Apart from the method itself, quite interesting is the history of its creation. It is attributed to a game studio id Software that used it in their iconic 1999 game Quake III Arena, although apparently, it got there by a chain of “I learned it from a guy who learned it from a guy” that seems to end on William Kahan (the same one that is responsible for IEEE 754 and Kahan summation algorithm).

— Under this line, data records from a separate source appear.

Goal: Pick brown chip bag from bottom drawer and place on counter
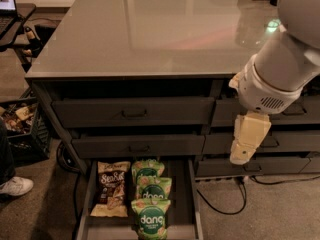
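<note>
The brown chip bag [111,187] lies flat at the left of the open bottom drawer [188,194], tan with a dark middle panel and white script. Three green "dang" bags [150,200] lie in a row to its right. The counter [150,29] is the glossy grey top of the cabinet above. My gripper [241,155] hangs at the end of the white arm [280,69], in front of the right-hand drawer fronts. It is right of and above the open drawer, apart from the bags, and holds nothing that shows.
Closed drawer fronts with bar handles [134,113] sit above the open drawer. A black cable [225,204] lies on the carpet at right. A crate of items [20,124] and a person's white shoe [15,186] are at left.
</note>
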`<state>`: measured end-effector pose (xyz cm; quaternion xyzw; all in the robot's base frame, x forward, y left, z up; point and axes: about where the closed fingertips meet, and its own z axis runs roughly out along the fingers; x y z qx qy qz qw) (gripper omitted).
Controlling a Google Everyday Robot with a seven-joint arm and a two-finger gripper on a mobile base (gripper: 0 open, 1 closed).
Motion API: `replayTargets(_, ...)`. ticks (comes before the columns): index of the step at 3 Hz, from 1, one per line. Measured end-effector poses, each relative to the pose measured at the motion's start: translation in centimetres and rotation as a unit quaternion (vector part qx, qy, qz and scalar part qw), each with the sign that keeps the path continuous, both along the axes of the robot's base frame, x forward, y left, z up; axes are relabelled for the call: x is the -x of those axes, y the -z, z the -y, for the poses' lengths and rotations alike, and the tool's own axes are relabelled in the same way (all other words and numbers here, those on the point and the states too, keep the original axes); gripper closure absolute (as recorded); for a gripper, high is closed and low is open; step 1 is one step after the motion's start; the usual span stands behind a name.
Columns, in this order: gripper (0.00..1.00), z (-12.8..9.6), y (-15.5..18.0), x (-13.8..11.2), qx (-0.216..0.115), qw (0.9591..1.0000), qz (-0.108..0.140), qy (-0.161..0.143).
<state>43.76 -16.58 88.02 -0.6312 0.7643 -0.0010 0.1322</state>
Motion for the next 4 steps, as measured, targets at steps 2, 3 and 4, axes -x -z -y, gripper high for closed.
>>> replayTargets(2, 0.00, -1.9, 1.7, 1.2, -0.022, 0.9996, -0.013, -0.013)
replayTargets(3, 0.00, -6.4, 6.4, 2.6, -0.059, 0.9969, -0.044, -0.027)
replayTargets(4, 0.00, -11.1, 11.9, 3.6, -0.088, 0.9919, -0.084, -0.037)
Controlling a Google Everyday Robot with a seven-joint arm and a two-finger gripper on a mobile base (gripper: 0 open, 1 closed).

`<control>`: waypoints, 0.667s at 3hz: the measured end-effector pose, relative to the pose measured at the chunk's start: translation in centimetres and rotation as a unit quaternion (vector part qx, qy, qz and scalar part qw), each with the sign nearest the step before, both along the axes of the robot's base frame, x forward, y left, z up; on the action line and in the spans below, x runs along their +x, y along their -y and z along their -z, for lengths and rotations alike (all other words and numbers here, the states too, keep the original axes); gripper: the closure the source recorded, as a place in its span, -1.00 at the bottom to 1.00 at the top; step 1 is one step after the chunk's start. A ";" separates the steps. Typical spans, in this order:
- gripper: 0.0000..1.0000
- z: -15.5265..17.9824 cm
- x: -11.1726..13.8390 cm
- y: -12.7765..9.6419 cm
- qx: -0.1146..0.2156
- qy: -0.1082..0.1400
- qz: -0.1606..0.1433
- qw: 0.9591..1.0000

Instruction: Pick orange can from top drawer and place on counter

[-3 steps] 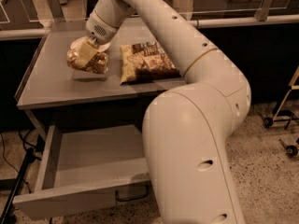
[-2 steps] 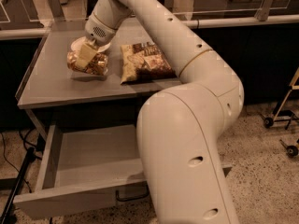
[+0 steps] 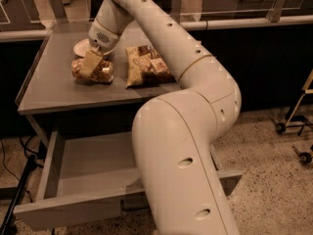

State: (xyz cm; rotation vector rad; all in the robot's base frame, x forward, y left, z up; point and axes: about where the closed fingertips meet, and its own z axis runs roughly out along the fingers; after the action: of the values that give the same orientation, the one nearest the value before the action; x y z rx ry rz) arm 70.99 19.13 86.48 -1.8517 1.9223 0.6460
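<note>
Orange-gold can (image 3: 98, 73) lies on the grey surface (image 3: 54, 89), just left of a snack bag (image 3: 146, 65). My gripper (image 3: 92, 65) is down on it, fingers (image 3: 89, 61) clamped around it. The drawer (image 3: 73, 207) stands open below. I judge this to be the placing step; next I must let go and lift clear.

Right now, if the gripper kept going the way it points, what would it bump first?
The orange can: the gripper points down onto it and looks to be touching it already. Right under the can is the counter.
</note>
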 end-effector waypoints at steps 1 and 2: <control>1.00 0.8 0.2 -0.3 -0.003 -0.008 -0.003 1.000; 0.62 0.8 0.2 -0.3 -0.003 -0.008 -0.003 1.000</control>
State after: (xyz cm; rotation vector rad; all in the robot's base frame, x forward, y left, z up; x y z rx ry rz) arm 71.19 19.39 85.64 -1.8620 1.9316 0.6602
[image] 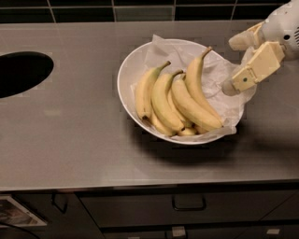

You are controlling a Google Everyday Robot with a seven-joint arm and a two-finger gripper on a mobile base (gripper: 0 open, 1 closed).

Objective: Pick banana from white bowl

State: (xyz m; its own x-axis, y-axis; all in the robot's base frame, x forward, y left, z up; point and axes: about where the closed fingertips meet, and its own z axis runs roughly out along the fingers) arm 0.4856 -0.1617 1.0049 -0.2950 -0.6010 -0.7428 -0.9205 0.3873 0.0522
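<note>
A bunch of several yellow bananas [180, 100] lies in the white bowl [125, 77], which is lined with crumpled white paper [219, 70] and stands on the grey counter. My gripper [231, 65] is at the right, over the bowl's right rim. Its two cream fingers are spread apart, one fingertip [236, 43] above and the other low by the paper. It is open and empty. It hangs just right of the bananas and does not touch them.
A dark oval opening [18, 72] is cut into the counter at far left. Dark wall tiles [140, 9] run along the back. Below the counter's front edge are drawers with a handle [189, 203].
</note>
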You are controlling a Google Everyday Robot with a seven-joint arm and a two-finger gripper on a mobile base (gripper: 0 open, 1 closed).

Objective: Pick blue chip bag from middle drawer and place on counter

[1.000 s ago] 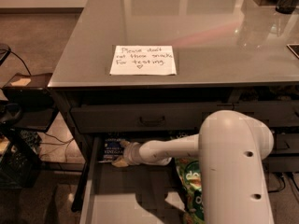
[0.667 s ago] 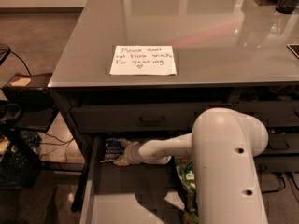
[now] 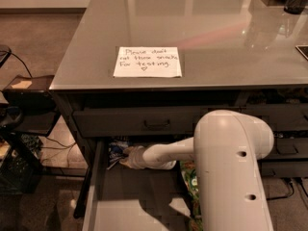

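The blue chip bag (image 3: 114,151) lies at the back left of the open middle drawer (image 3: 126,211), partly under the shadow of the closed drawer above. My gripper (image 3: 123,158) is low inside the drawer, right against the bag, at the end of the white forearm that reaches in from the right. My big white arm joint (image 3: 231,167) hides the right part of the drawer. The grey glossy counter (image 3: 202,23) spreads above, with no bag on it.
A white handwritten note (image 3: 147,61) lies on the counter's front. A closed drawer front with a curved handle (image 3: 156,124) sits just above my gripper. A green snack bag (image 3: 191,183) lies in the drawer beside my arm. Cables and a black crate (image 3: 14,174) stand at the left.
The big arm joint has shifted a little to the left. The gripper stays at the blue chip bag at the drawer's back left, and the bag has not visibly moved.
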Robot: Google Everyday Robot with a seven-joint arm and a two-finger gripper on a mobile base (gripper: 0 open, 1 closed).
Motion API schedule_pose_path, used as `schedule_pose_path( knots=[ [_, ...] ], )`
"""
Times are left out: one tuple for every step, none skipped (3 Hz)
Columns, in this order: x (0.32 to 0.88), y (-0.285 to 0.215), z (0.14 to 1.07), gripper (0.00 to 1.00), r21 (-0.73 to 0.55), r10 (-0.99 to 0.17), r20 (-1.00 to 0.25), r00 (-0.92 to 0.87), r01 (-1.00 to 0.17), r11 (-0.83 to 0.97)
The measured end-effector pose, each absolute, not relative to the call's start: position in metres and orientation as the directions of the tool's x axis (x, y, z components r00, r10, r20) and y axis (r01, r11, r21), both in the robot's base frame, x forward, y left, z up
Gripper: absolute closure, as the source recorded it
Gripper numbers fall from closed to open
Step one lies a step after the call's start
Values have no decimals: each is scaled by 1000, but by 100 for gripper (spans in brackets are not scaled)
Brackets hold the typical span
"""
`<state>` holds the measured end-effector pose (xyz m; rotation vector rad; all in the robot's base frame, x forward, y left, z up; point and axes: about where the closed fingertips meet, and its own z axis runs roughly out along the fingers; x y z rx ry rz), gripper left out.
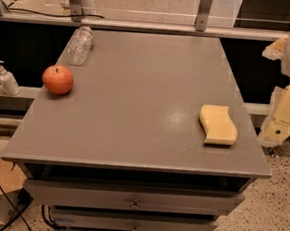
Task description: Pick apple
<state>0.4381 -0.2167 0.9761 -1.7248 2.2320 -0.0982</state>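
**Gripper off to the right, apple untouched at the left edge**

Gripper: hangs at the right edge of the view, outside the right side of the grey cabinet top and roughly level with it. Only cream and white housings show, so open or closed can't be told. Nothing is visibly held. It isn't over the top at all, so the reach looks not yet begun.

Closest thing to it is the yellow sponge, flat on the near-right corner just inside the edge. It's not the target. It lies roughly on a low straight path across the top, so passing above it is probably cleaner than skimming the surface.

Apple: at the left edge of the top, about mid-depth, with nearly the whole width between it and the gripper. It rests on the surface with the stem dimple up, touching nothing. It's very near the drop-off, and a sideways nudge could roll it off. A top-down grasp looks safer than a sweep from the right.

Clear plastic bottle: on its side at the far-left corner, beyond the apple, near it but apart. It's round too and could roll if clipped.

Off the top, a pump dispenser stands on a ledge to the left. Drawers sit below, the top one apparently ajar. Neither should affect the grasp.
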Motion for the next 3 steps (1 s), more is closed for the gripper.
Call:
schedule_pose_path(
  knots=[
    [438, -216, 977, 0, -249, -953, -209, -219, -931, 269],
    [445, -189, 977, 0, -242, -944, -292, -153, -943, 227],
    [454, -141, 974, 0, -240, -896, -441, -60, -954, 182]
  ],
)
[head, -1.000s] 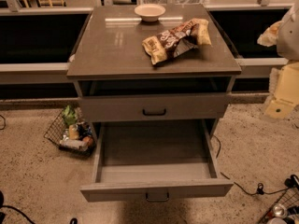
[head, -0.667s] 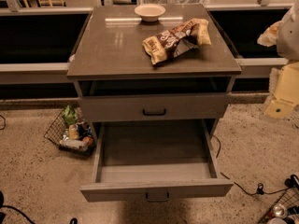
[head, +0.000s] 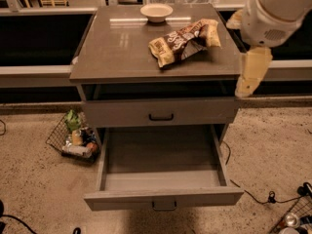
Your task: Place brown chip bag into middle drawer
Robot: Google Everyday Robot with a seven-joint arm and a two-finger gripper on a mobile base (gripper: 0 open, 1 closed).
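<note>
Camera view: bag (head: 183,42) not yet grasped.
Gripper (head: 251,71) beside cabinet (head: 117,48), grip unreadable; next I reach left, grasp, lower into drawer (head: 163,197).

The scene is dim and warm-toned, lit from overhead. The gripper (head: 251,74) hangs off the right edge of the cabinet top (head: 117,48), its pale casing brightly lit. Up and to its left, a glare streak crosses the top and the brown chip bag (head: 183,42) glints. Below-left of it, the open middle drawer (head: 163,198) sits in soft shadow.
</note>
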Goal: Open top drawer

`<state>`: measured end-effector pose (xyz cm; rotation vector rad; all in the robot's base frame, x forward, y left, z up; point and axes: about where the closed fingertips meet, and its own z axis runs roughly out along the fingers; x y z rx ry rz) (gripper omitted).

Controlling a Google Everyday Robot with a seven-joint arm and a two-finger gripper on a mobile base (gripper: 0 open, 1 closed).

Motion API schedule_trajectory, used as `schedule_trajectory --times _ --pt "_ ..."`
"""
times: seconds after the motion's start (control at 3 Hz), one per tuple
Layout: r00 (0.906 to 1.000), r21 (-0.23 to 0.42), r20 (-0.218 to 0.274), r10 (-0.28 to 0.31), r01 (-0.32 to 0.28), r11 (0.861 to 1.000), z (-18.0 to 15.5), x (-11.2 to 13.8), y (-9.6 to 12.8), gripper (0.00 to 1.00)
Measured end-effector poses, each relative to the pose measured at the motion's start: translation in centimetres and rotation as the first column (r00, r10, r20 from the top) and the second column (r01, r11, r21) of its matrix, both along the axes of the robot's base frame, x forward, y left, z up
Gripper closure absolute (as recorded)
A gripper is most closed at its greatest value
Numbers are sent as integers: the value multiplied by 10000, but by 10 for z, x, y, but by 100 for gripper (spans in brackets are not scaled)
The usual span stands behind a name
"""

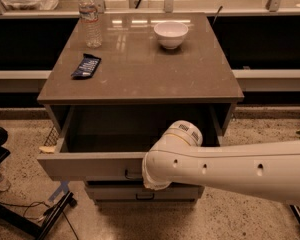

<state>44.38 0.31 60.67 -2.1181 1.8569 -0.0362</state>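
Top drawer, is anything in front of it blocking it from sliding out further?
Nothing visible blocks the top drawer, already partly out. The end effector sits at its front by the handle, hidden behind the arm's wrist.

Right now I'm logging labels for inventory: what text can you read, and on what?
Water bottle label: too blurred to read.
Blue packet: print too blurred to read.
Top drawer, with the gripper at its front: no text.
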Motion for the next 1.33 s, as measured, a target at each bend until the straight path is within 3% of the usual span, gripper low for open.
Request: schedule_trajectory --times 1.33 --pt "9997 -100 261 -25 28 9999 10 -6 -4 100"
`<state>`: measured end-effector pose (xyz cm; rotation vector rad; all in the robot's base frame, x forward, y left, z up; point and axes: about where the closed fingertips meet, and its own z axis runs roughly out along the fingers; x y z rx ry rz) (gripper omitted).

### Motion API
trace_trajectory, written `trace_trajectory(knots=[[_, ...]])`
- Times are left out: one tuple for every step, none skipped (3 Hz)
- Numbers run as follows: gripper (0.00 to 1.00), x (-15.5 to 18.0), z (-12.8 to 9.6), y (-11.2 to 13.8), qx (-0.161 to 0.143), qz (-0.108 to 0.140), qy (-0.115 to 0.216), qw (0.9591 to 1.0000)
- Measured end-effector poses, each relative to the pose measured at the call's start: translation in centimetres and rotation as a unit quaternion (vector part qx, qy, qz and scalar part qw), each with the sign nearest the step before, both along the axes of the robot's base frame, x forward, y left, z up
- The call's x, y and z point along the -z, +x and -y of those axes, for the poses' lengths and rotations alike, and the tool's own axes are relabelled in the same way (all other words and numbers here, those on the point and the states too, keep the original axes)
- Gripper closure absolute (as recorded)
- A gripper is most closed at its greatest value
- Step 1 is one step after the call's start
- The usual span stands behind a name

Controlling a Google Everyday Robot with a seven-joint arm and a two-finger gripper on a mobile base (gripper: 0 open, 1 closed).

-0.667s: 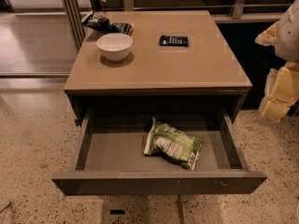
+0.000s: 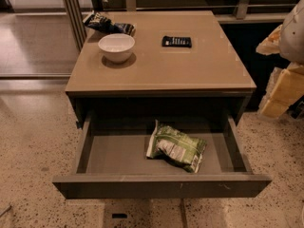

It became popular in game developing community around 2005 when they released the source code of the game. Here is the relevant excerpt from it, including the comments:
float Q_rsqrt(float number) {
long i;
float x2, y;
const float threehalfs = 1.5F;
x2 = number * 0.5F;
y = number;
i = * ( long * ) &y; // evil floating point bit level hacking
i = 0x5f3759df - ( i >> 1 ); // what the fuck?
y = * ( float * ) &i;
y = y * ( threehalfs - ( x2 * y * y ) ); // 1st iteration
// y = y * ( threehalfs - ( x2 * y * y ) ); // 2nd iteration, this can be removed
return y;
}
We will go through what it does step by step, but first, we need to take a small detour.
#Approximate Logarithm
Before computers (or at least affordable calculators) became an everyday thing, people computed multiplication and related operations using logarithm tables — by looking up the logarithms of $a$ and $b$, adding them, and then finding the inverse logarithm of the result.
$$ a \times b = 10^{\log a + \log b} = \log^{-1}(\log a + \log b) $$ You can do the same trick when computing $\frac{1}{\sqrt x}$ using the identity: $$ \log \frac{1}{\sqrt x} = - \frac{1}{2} \log x $$The fast inverse square root is based on this identity, and so it needs to calculate the logarithm of $x$ very quickly. Turns out, it can be approximated by just reinterpreting a 32-bit float
as an integer.
Recall that floating-point numbers sequentially store the sign bit (equal to zero for positive values, which is our case), exponent $e_x$ and mantissa $m_x$, which corresponds to
$$ x = 2^{e_x} \cdot (1 + m_x) $$ Its logarithm is therefore $$ \log_2 x = e_x + \log_2 (1 + m_x) $$ Since $m_x \in [0, 1)$, the logarithm on the right-hand side can be approximated by $$ \log_2 (1 + m_x) \approx m_x $$ The approximation is exact at both ends of the intervals, but to account for the average case we need to shift it by a small constant $\sigma$, therefore $$ \log_2 x = e_x + \log_2 (1 + m_x) \approx e_x + m_x + \sigma $$ Now, having this approximation in mind and defining $L=2^{23}$ (the number of mantissa bits in afloat
) and $B=127$ (the exponent bias), when we reinterpret the bit-pattern of $x$ as an integer $I_x$, we essentially get
$$
\begin{aligned}
I_x &= L \cdot (e_x + B + m_x)
\\ &= L \cdot (e_x + m_x + \sigma +B-\sigma )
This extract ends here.